Adding on to my previous post on A, B, and C positions, here are some thoughts on the concept of A, B, and C players.
1. People believe that they give their best effort and deliver good performance. While self-confidence is abundant in China, self-awareness is scarce. As a result, staff has difficulty to realize that their performance is simply not good enough and hence often revert to blaming their Managers for partiality.
2. People prefer to be treated better than others or at least equally. Usually, high performers are proponents of high performance management systems, while low performers are against them. Nonetheless, when ambitions are incommensurate with skills, employees still expect healthy rewards. So the story goes, if you give one person a one month bonus, another person would expect a one month bonus as well. If you decide to recognize the two good performers out of three employees working in the same role, then you have a problem on your hands in China.
3. People will resign if they feel disappointed about the lack of appreciation/recognition or dissatisfied with staffing decisions. Resignations are an opportunity for the Company to upgrade the skills of their workforce. Though, in industries where most companies pursue stealing talent over training and developing it, one can find themselves without many Candidates to choose from. As talent is hard to find, it may be still better to have a poor/mediocre performer onboard instead of a vacant position. Then, a job done slower, less efficient, or with less quality is still better than no output at all.
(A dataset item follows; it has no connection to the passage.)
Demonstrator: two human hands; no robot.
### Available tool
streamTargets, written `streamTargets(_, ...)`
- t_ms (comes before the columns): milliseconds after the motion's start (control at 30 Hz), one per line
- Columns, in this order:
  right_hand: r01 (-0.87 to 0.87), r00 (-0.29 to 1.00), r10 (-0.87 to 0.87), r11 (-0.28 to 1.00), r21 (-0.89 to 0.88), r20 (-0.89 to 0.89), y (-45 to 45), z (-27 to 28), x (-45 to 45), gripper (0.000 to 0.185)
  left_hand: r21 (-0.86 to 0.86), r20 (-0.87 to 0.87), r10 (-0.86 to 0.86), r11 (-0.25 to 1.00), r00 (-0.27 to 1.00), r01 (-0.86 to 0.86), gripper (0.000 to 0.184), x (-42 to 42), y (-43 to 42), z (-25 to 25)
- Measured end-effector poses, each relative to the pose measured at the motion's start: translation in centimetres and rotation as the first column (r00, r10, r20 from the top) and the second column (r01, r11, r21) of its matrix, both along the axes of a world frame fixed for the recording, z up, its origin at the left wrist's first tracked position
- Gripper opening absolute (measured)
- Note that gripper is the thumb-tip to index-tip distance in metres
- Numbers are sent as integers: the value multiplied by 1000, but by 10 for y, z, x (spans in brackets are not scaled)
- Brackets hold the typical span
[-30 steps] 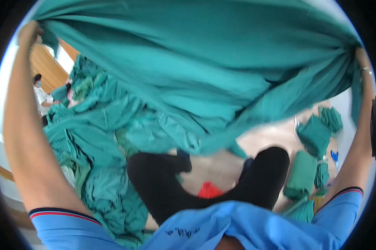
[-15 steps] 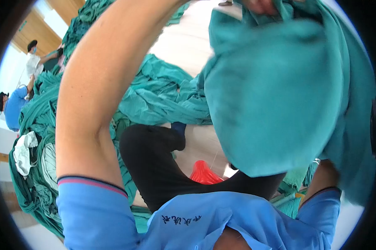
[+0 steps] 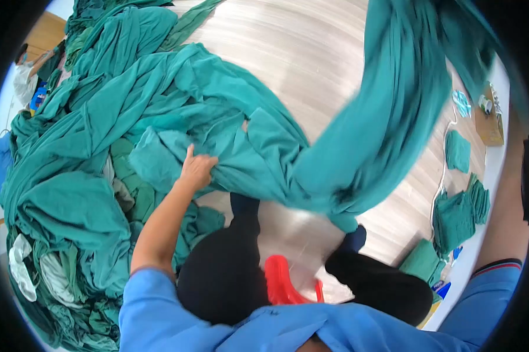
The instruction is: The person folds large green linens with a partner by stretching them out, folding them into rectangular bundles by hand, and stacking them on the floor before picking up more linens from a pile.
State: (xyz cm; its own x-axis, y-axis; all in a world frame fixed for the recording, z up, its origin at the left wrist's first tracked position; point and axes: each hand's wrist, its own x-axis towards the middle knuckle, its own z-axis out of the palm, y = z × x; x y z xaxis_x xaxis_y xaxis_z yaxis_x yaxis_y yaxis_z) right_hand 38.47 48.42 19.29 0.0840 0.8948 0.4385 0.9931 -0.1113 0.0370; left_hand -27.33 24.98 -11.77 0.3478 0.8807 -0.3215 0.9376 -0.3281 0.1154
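Note:
My left hand (image 3: 199,169) is at the near edge of a long green cloth (image 3: 387,126), with its fingers curled into the fabric and one digit sticking up. From there the cloth runs right across the floor, then rises in a blurred sweep toward the upper right. My right arm (image 3: 502,199) stretches up along the right edge of the view, its hand out of sight. To the left lies a large heap of crumpled green cloths (image 3: 71,141), touching the held one.
A red plastic object (image 3: 279,278) lies between my legs. Folded green cloths (image 3: 455,220) and a cardboard box (image 3: 488,120) line the right wall. White cloth (image 3: 21,267) sits in the heap at lower left. Another person (image 3: 27,79) is at the far left.
The green cloth that hung close before me is now stretched out low and to the right. My left hand has come down onto the cloth; my right arm has swung out to the right.

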Motion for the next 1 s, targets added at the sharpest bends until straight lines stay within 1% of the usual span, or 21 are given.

4. People tend to be very protective of one another. Employees tend to be immune toward the weak performance of colleagues, particularly if they maintain a close social relationship. Thus, for some staff, execution alone and showing up to work already constitutes good performance. Consequently, performance-based terminations are viewed as a display of lack of sympathy toward the fired individual and not a result of their poor performance.
Finally, several questions arise regarding the implementation of A, B, and C positions:
• As real people, individuals have a high self-concept. How do you go around labeling someone a C player?
• Top talent wants to team up with top talent. Do A players really want to collaborate with B or C players (since A players in B and C positions are not affordable)? How do you keep A players motivated when you ask them to work together with B or C players as in this example, Creative Director (A player) works with relatively junior Account Service team challenged by high turnover rates and low professional capabilities?
• Can your company outsource all of the C positions?